[What to work on]: Every line below needs to be returned exactly as written.

· · · · · · ·

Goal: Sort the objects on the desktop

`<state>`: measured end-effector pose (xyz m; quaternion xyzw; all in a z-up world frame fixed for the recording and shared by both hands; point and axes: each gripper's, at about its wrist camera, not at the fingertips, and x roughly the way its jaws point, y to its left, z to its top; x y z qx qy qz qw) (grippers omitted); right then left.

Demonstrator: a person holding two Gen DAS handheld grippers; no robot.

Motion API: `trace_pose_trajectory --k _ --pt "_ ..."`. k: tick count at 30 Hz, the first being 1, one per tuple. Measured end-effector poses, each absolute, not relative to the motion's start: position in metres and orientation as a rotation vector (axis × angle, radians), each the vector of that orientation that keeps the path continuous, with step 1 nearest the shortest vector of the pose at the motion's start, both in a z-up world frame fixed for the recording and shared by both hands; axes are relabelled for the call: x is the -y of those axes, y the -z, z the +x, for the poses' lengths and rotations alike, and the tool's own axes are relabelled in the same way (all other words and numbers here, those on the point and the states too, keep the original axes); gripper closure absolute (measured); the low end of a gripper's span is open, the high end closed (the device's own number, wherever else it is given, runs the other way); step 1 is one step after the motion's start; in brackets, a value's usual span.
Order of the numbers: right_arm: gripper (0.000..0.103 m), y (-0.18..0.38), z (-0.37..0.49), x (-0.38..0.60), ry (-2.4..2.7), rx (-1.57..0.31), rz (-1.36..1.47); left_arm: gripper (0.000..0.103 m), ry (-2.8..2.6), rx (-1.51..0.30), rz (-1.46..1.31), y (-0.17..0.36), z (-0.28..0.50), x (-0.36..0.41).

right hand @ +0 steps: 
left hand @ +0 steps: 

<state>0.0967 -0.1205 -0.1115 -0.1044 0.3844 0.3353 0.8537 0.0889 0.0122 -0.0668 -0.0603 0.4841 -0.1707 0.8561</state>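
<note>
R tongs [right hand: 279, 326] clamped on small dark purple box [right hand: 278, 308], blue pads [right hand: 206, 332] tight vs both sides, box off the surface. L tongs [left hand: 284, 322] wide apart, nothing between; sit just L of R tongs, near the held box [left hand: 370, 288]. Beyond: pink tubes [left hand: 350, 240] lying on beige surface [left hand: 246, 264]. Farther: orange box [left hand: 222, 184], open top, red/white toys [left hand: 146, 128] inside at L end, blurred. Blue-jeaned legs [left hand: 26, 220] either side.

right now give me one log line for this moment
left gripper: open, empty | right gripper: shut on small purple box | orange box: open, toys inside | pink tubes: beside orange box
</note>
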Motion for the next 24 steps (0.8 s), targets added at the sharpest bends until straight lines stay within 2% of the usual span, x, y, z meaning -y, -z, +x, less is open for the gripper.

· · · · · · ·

[Answer to the exercise]:
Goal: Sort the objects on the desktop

`<state>`: measured end-effector pose (xyz m; quaternion xyzw; all in a z-up world frame fixed for the recording and shared by both hands; point and axes: each gripper's, at about its wrist camera, not at the fingertips, and x roughly the way its jaws point, y to its left, z to its top; x y z qx qy qz qw) (grippers omitted); right then left.

Demonstrator: a person holding two Gen DAS handheld grippers; no robot.

Motion API: `trace_pose_trajectory --k _ --pt "_ ..."`. k: tick count at 30 Hz, the first being 1, one per tuple. Measured end-effector poses, each absolute, not relative to the motion's start: position in metres and orientation as a rotation vector (axis × angle, radians), each the vector of that orientation that keeps the path continuous, with step 1 nearest the shortest vector of the pose at the motion's start, both in a z-up world frame fixed for the recording and shared by both hands; axes are relabelled for the call: x is the -y of those axes, y the -z, z the +x, for the poses' lengths and rotations alike, and the tool's own axes are relabelled in the same way (all other words and numbers here, those on the point and the states too, keep the original axes); gripper closure absolute (measured); the low end of a gripper's span is open, the high end closed (the device's own number, wherever else it is given, runs the other way); step 1 is one step after the motion's start; in brackets, a value's usual span.
Order of the numbers: right_arm: gripper (0.000..0.103 m), y (-0.18..0.38), z (-0.37..0.49), x (-0.38..0.60), ry (-2.4..2.7), rx (-1.57..0.31), rz (-1.36..1.47); left_arm: gripper (0.000..0.103 m), ry (-2.8..2.6), rx (-1.51..0.30), rz (-1.46..1.31), y (-0.17..0.36), z (-0.28..0.50), x (-0.36..0.41).

right hand @ +0 steps: 
left hand @ +0 steps: 

<state>0.0967 -0.1205 -0.1115 -0.1044 0.3844 0.3353 0.8537 0.0889 0.0122 -0.0668 -0.0603 0.4841 -0.1707 0.8561</state>
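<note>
R tongs [right hand: 279, 326] clamped on small dark purple box [right hand: 278, 308], blue pads [right hand: 206, 332] tight vs both sides, box off the surface. L tongs [left hand: 284, 322] wide apart, nothing between; sit just L of R tongs, near the held box [left hand: 370, 288]. Beyond: pink tubes [left hand: 350, 240] lying on beige surface [left hand: 246, 264]. Farther: orange box [left hand: 222, 184], open top, red/white toys [left hand: 146, 128] inside at L end, blurred. Blue-jeaned legs [left hand: 26, 220] either side.

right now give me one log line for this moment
left gripper: open, empty | right gripper: shut on small purple box | orange box: open, toys inside | pink tubes: beside orange box
</note>
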Motion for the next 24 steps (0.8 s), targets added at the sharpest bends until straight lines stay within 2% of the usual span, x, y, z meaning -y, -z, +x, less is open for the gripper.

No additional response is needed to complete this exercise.